EXERCISE PROMPT:
Scan the entries below and give the number of lines containing "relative", with no accompanying words.

(GIVEN DATA)

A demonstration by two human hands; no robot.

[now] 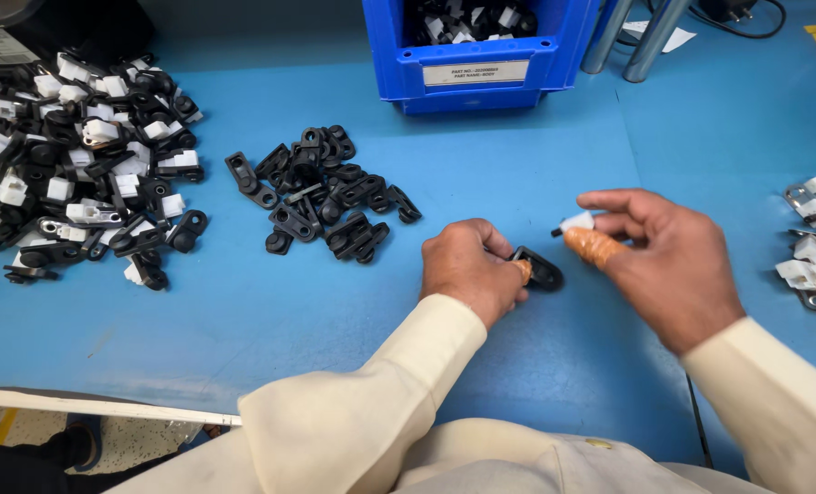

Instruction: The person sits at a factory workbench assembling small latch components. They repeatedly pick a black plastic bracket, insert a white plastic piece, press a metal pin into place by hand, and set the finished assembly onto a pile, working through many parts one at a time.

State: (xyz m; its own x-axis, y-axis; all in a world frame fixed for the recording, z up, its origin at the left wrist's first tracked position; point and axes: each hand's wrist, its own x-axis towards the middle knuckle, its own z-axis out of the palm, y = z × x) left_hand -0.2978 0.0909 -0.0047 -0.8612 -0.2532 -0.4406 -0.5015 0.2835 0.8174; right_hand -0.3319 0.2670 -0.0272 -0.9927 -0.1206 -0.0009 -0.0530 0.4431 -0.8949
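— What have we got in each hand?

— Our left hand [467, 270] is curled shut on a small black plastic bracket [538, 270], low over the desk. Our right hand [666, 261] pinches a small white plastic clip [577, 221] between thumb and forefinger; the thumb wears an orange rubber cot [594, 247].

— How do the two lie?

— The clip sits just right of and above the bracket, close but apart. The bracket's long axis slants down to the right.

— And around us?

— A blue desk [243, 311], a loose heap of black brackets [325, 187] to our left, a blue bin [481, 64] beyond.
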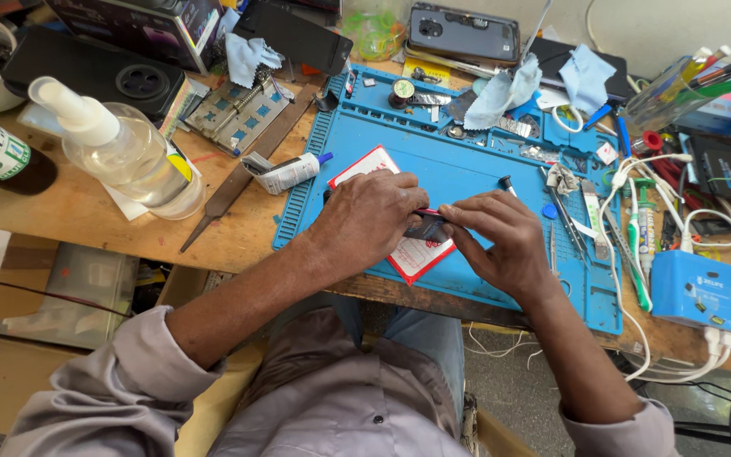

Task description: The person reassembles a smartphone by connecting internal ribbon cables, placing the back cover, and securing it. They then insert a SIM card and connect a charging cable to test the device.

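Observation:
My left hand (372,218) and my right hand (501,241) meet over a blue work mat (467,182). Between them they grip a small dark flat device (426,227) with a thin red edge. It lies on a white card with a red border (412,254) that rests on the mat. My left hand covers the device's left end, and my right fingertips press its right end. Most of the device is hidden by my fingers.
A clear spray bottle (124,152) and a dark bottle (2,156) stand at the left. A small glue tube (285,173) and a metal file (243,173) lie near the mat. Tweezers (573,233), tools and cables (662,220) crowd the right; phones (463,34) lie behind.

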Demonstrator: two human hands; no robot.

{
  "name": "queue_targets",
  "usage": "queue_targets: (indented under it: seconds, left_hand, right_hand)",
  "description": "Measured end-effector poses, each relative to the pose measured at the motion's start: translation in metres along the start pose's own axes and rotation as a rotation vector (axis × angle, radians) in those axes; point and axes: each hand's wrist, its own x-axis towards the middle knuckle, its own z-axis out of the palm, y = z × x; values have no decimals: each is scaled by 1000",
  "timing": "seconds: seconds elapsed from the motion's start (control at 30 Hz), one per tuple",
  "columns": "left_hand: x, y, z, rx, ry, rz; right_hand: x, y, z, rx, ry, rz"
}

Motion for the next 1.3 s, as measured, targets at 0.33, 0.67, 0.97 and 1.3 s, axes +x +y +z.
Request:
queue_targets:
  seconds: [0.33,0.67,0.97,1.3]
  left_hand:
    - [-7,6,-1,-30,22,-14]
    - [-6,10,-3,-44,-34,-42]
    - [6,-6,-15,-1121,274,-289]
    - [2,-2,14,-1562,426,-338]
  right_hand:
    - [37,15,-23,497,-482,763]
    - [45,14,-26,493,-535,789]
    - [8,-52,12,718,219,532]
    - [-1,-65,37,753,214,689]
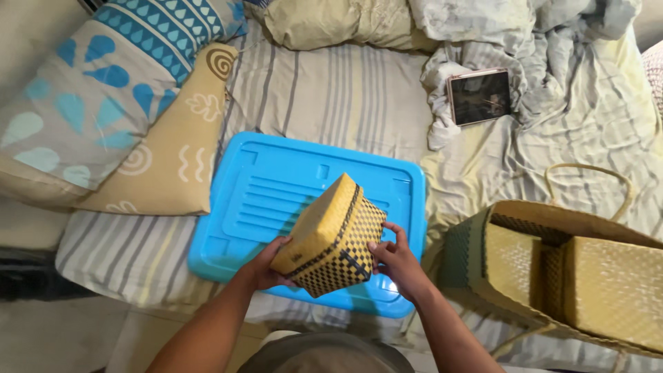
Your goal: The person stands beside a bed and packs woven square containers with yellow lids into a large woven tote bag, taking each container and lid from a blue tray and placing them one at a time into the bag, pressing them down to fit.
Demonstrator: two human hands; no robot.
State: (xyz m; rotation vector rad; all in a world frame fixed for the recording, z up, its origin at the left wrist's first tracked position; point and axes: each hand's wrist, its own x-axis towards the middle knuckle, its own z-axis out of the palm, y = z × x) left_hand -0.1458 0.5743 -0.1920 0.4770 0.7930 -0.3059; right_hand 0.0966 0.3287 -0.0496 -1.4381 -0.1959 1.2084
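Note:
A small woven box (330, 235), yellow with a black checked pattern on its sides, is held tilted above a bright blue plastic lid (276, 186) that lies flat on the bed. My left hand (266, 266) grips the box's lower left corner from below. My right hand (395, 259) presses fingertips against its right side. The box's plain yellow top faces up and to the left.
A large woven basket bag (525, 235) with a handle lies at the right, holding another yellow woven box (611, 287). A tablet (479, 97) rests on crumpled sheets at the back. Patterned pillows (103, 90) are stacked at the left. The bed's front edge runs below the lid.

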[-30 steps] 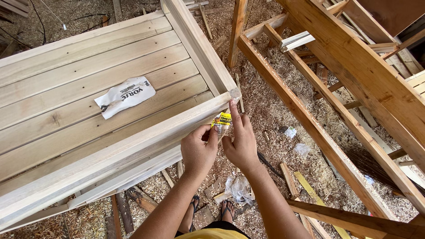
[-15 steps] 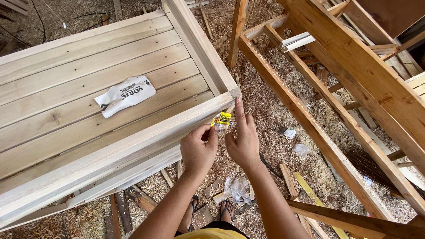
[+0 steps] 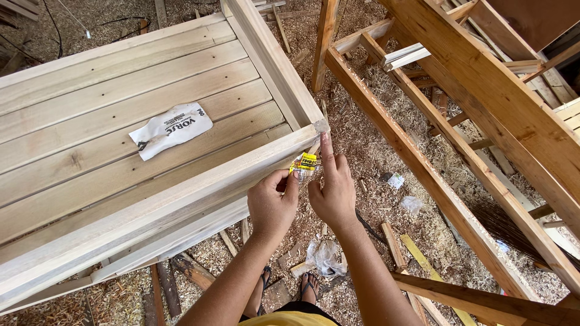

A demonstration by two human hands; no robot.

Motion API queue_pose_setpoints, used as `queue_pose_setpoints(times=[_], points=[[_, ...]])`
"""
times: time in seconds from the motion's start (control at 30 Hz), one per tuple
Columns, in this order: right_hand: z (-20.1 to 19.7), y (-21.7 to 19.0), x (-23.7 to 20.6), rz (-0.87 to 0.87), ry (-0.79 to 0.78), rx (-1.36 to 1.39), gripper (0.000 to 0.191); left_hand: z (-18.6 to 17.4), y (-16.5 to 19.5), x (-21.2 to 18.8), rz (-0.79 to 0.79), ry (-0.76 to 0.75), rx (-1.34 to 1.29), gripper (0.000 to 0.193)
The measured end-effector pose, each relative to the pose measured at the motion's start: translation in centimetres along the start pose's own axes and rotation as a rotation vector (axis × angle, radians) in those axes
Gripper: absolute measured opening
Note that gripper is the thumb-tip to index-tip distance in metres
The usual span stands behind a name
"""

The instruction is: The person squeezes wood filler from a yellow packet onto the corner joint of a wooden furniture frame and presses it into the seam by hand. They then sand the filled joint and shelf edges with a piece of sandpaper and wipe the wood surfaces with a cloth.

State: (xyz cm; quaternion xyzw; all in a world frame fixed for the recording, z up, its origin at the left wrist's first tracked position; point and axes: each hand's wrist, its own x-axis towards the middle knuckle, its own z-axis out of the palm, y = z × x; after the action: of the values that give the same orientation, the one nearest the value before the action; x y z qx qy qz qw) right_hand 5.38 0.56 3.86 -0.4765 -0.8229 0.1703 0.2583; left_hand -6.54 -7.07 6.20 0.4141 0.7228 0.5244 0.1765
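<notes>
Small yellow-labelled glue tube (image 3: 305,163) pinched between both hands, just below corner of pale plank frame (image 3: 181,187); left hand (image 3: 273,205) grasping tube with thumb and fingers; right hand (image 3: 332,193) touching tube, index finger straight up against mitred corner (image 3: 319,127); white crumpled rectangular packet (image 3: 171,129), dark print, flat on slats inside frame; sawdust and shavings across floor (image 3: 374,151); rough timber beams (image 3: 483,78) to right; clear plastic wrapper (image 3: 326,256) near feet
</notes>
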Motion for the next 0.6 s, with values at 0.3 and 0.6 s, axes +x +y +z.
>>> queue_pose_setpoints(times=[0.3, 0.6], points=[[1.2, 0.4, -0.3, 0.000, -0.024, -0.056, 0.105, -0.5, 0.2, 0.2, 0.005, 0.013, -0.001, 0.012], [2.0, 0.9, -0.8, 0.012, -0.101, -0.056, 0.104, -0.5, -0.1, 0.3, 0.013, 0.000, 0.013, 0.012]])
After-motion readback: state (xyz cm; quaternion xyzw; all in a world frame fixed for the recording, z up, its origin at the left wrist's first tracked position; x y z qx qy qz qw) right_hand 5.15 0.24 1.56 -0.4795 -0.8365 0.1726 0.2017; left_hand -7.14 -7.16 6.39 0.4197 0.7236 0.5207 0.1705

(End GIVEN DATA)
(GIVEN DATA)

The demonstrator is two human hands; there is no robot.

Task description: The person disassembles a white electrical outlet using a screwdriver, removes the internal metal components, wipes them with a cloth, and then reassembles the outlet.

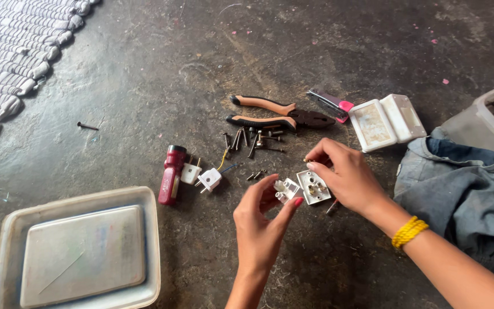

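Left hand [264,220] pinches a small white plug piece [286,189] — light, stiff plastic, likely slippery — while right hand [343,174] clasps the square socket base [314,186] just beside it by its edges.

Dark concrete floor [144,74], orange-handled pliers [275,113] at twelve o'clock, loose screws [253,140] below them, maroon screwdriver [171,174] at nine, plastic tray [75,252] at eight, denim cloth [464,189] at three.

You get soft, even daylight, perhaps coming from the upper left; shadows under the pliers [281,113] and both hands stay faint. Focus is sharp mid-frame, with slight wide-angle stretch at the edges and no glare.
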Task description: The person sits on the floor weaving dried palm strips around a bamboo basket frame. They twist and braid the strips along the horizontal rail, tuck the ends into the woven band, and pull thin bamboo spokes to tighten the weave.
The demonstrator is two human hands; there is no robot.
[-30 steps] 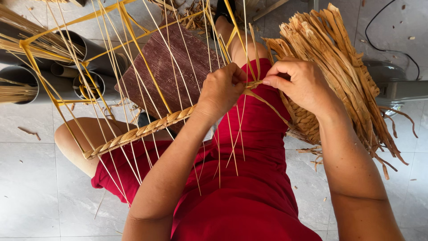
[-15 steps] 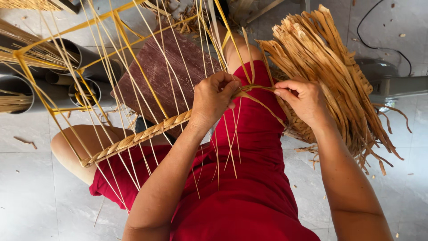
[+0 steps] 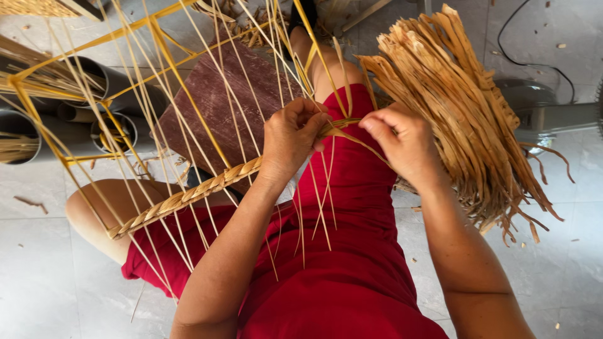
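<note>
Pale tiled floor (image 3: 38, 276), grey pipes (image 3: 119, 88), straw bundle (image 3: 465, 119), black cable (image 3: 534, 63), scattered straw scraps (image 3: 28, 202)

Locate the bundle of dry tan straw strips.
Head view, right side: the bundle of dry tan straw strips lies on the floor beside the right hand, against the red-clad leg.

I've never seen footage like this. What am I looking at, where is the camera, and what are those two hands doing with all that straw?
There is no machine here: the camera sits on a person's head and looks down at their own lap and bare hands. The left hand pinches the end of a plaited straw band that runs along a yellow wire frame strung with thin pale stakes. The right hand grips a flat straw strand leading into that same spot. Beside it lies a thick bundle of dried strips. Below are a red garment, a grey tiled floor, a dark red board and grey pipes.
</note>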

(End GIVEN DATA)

EXERCISE OUTPUT:
2